Afterwards it was goddamn Times Square on New Year’s Eve: the swarm around them, fucking vultures everywhere. Scott couldn’t hear anything over his heartbeat in his ears. His head was spinning; his blood was lightning. 

Thank god for Carter, who grabbed him and Kip by the scruffs and herded them away from the reporters, working defense with the same staunch ferocity that he did on the rink. They left the camera flashes behind for the sanctity of the locker room, where Carter held him by the shoulders, gave him a once-over, and then pulled him into a hug.
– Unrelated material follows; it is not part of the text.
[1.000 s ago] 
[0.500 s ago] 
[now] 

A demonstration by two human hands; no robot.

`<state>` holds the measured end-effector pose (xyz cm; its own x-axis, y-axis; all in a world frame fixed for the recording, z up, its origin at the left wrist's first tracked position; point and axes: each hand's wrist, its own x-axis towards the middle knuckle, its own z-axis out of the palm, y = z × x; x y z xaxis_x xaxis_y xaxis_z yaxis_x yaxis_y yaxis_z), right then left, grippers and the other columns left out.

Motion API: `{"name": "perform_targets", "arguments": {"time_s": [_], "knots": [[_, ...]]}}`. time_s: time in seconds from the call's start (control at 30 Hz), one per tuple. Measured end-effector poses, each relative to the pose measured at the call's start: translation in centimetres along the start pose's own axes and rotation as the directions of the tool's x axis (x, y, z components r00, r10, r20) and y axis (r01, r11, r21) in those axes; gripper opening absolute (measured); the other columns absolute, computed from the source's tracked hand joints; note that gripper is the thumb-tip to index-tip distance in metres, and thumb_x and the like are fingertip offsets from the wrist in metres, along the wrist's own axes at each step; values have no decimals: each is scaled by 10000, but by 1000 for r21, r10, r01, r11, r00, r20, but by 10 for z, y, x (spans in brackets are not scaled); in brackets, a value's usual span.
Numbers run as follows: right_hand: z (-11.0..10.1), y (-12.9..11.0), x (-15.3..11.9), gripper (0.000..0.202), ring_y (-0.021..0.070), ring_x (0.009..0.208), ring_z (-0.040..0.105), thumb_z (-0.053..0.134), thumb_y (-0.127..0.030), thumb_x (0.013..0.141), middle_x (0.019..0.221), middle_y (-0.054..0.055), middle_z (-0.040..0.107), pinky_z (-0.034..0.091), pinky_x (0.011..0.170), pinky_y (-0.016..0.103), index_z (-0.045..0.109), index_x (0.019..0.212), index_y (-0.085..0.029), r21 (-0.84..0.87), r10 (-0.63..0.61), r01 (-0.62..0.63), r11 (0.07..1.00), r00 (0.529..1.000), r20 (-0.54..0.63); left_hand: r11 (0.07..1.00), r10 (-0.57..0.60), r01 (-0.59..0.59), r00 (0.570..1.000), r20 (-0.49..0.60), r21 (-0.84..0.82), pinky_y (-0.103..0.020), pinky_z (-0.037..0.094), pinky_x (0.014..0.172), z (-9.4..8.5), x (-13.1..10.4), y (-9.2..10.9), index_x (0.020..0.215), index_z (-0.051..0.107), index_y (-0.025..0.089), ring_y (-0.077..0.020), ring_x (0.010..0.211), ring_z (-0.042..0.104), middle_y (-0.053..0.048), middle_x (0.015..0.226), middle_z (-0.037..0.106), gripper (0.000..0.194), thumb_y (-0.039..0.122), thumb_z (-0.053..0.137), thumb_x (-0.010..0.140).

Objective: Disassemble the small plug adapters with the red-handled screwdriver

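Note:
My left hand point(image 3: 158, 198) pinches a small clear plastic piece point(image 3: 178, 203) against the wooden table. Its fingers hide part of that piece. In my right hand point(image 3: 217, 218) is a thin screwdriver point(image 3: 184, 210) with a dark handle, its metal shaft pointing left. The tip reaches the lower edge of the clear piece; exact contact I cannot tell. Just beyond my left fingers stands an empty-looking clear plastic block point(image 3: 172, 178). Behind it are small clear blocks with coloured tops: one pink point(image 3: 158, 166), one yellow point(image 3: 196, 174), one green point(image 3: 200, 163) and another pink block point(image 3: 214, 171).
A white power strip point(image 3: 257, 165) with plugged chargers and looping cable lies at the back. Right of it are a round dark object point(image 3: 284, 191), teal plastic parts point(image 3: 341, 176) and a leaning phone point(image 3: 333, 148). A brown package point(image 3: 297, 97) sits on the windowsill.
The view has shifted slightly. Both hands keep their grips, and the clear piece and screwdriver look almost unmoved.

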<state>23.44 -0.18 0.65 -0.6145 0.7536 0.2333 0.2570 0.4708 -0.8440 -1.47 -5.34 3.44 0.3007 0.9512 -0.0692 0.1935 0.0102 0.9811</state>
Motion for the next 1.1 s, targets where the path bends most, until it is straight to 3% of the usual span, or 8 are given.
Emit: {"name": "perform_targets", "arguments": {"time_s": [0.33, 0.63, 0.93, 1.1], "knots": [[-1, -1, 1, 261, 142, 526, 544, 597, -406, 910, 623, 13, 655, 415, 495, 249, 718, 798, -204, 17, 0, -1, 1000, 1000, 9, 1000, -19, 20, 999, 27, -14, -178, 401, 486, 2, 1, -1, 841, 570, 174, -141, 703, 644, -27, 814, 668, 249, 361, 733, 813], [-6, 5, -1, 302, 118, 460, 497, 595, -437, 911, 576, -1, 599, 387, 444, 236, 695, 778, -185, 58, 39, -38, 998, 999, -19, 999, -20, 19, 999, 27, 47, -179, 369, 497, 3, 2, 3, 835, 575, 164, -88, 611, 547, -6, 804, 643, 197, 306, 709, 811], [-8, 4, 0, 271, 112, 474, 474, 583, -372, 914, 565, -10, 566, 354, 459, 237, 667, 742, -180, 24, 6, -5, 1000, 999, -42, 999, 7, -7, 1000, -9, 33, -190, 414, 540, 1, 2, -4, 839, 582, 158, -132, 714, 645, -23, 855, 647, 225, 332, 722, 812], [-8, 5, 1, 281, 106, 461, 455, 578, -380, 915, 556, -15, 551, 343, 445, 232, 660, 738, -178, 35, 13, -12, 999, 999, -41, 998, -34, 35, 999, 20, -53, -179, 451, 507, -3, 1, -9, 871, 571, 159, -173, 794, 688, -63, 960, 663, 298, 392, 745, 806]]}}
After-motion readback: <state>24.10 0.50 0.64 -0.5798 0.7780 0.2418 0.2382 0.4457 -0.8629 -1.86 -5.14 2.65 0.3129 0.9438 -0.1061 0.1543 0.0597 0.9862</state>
“Holy shit,” he said, a little breathless, “that was fucking badass.”

Scott felt the laugh punch out of him. The adrenaline was waning and he was pretty sure Carter’s firm grip was the only thing keeping him upright. “You think so?”

“Can’t do anything halfway, can you, Hunter, Jesus,” Carter laughed and opened his arm up to Kip, who was standing awkwardly by the bench, his hands in his pockets. “I’m Carter, man, it’s good to meet you. Sorry Scott didn’t introduce us, he can be such a dick sometimes.”

“Agreed,” Kip grinned, “we should compare notes.”

They shook hands, and Scott felt buzzed all the way through, stupid and giddy from kissing the cup and then his lover, national goddamn television, everyone cheering for them, not the ice opening up and pulling him under. “Carter, Kip.” He gestured haphazardly, still in Carter’s arms, still catching his breath. “Did that really just happen?”

Kip caught his hand and tangled their fingers together. “I’m so proud of you.”

“Thank you,” Scott said, trying to shove the full endless span of his emotions into it, “For coming down, for waiting. For everything.”

Kip pressed his mouth to the back of his hand. “Always.”

When he looked back over Carter was crying. “Jesus, don’t be a fucking queer,” Scott said, with immense affection, and Carter shoved him, and then they all started laughing and didn’t stop. 

 

When he left the locker room his phone rang. There were any number of people who could’ve been calling him after that little show, his agent, or Coach Murdock, or the St. Thomas Scholarship board, but when he put the phone to his ear it was Shane Hollander on the other end of the line. 

“You asshole,” Hollander said, but there was laughter in his voice, an open sound, unbridled the way Scott had only ever heard him after a sure win. “That’s how you knew.”

For the first time in forever there was a future in front of them. For the first time in forever, Scott was not afraid. “Shane,” Scott grinned, fond, alive, feeling warmer than he’d ever been, “That is not how I knew.”